Editorial: Bush’s words on gas fall flat
Thursday, April 27, 2006 | 7:13 a.m.
Drastically rising gasoline prices are just what Republicans do not need as campaigns for midterm congressional elections begin heating up. With both chambers of Congress and the White House in Republican hands, voters could take out their frustrations on GOP candidates.
President Bush tried to head off this feared blow to his party on Wednesday by adopting the guise of one who sympathizes with average wage earners. This is a relatively new role for Bush, who sided almost exclusively with big business earlier in his presidency when his approval rating was much higher than his current 32 percent.

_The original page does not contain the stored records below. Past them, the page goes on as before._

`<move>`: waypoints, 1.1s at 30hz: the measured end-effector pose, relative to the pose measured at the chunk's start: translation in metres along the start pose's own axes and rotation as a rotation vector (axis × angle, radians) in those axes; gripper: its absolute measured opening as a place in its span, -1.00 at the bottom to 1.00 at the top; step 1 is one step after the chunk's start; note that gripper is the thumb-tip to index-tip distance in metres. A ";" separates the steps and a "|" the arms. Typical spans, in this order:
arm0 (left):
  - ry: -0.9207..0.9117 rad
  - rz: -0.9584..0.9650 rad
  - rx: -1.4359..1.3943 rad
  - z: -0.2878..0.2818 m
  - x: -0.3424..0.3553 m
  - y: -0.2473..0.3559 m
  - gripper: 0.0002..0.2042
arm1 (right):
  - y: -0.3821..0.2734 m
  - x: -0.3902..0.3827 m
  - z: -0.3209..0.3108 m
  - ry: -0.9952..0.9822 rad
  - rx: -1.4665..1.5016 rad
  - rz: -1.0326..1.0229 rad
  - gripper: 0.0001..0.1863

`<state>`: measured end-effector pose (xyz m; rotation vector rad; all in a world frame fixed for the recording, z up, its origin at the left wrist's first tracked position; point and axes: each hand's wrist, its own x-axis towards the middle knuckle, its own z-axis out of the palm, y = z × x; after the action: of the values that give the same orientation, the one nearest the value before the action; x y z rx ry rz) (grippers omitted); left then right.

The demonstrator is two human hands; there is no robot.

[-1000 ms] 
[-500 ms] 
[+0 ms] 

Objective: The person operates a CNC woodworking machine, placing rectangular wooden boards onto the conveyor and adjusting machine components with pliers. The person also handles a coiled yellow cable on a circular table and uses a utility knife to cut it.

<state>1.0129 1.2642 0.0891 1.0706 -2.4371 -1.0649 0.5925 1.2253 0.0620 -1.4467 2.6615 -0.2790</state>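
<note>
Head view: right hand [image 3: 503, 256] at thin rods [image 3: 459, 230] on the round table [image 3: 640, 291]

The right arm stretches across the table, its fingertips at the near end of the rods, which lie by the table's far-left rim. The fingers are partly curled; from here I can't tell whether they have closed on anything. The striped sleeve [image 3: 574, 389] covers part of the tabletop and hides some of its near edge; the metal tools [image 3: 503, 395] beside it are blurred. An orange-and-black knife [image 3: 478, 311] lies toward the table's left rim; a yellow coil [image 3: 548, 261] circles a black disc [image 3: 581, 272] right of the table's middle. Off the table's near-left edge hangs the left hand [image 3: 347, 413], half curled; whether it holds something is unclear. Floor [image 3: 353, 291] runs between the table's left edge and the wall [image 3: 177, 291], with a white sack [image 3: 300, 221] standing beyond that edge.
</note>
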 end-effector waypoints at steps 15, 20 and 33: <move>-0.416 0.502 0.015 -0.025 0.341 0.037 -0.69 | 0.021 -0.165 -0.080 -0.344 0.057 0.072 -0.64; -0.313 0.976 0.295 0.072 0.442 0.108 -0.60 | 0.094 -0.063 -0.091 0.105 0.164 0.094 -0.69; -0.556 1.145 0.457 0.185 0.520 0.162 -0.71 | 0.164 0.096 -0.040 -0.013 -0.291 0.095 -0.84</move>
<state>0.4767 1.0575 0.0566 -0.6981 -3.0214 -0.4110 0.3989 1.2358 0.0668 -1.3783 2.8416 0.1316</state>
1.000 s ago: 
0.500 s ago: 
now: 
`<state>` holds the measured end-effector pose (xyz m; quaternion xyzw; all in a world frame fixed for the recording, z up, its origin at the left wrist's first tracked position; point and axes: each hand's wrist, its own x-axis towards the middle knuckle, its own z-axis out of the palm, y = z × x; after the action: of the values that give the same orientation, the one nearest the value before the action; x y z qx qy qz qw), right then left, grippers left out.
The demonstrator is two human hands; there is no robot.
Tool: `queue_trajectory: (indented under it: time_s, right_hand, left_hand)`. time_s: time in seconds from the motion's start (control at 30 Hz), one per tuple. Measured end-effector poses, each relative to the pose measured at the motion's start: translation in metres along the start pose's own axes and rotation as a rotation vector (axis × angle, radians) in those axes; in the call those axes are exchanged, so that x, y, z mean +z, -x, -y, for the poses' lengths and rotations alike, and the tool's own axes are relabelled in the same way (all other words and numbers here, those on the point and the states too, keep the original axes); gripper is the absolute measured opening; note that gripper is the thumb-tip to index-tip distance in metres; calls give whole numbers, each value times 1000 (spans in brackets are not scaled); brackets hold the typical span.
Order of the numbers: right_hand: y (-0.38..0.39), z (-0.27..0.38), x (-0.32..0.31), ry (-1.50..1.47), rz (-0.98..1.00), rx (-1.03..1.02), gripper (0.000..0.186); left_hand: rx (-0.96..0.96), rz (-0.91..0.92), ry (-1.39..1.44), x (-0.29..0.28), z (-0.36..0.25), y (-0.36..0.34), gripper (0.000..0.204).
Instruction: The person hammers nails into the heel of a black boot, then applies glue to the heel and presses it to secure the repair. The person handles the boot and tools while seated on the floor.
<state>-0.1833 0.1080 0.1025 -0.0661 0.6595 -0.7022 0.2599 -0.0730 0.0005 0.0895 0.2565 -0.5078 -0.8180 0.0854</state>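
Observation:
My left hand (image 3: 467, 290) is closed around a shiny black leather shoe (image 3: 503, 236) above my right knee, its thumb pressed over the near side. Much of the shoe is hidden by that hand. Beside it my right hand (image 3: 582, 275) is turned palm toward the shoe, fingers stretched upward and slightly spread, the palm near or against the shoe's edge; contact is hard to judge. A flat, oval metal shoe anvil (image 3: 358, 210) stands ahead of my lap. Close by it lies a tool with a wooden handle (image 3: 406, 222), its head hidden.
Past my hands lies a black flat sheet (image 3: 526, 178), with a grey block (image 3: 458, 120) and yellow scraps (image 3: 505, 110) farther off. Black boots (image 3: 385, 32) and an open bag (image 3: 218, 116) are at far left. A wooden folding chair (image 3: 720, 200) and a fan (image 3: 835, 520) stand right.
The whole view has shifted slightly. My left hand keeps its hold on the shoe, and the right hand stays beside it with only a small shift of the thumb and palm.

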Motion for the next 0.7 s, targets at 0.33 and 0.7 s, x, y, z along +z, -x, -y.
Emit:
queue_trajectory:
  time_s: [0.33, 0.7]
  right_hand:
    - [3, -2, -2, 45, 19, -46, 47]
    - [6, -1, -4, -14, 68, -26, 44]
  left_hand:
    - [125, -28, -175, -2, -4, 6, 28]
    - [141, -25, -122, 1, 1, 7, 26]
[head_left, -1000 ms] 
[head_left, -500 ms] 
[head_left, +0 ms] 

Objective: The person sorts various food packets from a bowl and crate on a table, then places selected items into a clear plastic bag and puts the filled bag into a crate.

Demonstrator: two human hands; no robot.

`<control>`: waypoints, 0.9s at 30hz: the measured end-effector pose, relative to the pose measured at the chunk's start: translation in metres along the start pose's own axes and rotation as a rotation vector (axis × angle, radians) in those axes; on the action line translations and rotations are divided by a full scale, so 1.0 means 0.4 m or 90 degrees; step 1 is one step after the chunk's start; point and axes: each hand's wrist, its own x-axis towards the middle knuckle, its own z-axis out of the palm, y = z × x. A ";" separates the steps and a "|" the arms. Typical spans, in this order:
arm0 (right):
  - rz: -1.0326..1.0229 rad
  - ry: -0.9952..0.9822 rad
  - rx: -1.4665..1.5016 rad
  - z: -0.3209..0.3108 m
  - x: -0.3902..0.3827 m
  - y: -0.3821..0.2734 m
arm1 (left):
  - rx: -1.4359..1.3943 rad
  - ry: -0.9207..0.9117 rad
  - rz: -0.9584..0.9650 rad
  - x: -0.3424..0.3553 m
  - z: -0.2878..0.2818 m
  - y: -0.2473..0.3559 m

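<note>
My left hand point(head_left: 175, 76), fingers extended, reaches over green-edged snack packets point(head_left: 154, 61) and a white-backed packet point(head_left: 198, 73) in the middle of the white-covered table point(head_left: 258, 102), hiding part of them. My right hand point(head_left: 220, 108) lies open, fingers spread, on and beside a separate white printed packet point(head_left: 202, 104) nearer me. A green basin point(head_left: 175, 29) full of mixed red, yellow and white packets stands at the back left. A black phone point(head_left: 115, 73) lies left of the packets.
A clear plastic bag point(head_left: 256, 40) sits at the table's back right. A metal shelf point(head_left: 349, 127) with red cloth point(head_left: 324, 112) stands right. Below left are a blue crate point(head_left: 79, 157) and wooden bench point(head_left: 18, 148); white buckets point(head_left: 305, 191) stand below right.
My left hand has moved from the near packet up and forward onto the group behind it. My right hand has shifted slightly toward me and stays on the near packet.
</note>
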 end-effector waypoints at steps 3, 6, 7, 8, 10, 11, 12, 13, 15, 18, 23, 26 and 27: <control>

Bush sounded the part when he cast suspicions toward oil companies, as many ordinary Americans do. He ordered the Justice Department to team with the Federal Trade Commission on its investigation of possible price fixing on the part of oil companies. This may have sounded forceful, but left unsaid was that the FTC began its investigation on the initiative of a Democratic senator, Byron Dorgan of North Dakota. Dorgan wrote a provision requiring the investigation into the energy bill signed by Bush last summer. That Bush is just now ordering the Justice Department to assist - particularly when the FTC report is scheduled for release next month - speaks volumes.
Bush also again used the opportunity to promote ethanol as an alternative fuel and to call for extending the tax breaks for buyers of hybrid cars. We have no quarrel with Bush on these issues, even if he has come around to promoting them at a very late date. Hybrid cars and ethanol are excellent interim solutions until hydrogen or some other ultra-clean and renewable fuel is widely available.
But no matter how hard he tried, Bush revealed his true self in calling again for opening the Arctic National Wildlife Refuge to oil drilling, which Congress has blocked for two decades because most Americans oppose spoiling this treasured wilderness for a small amount of oil whose impact on gas prices would be negligible. Bush also said he supported a temporary suspension of environmental standards on gas production, meaning that he would be willing to dirty our air in order to increase gasoline supply to bring prices down a few cents.
The president also called upon oil companies to invest in more refineries, so that gasoline could hit the market more quickly. This also sounded good, but oil companies have made it clear that they are not going to build refineries, which cost about $5 billion apiece, at a time when the future of oil is uncertain.
All in all, Bush batted about .150 in his public pronouncements. In truth, his words will have little to no effect on short-term gas prices. With hurricane season approaching, global demand rising, war and tensions flaring in the Middle East and world oil already at nearly peak production, it will take a lot more than belated words from a Texas oil man turned president to bring prices down.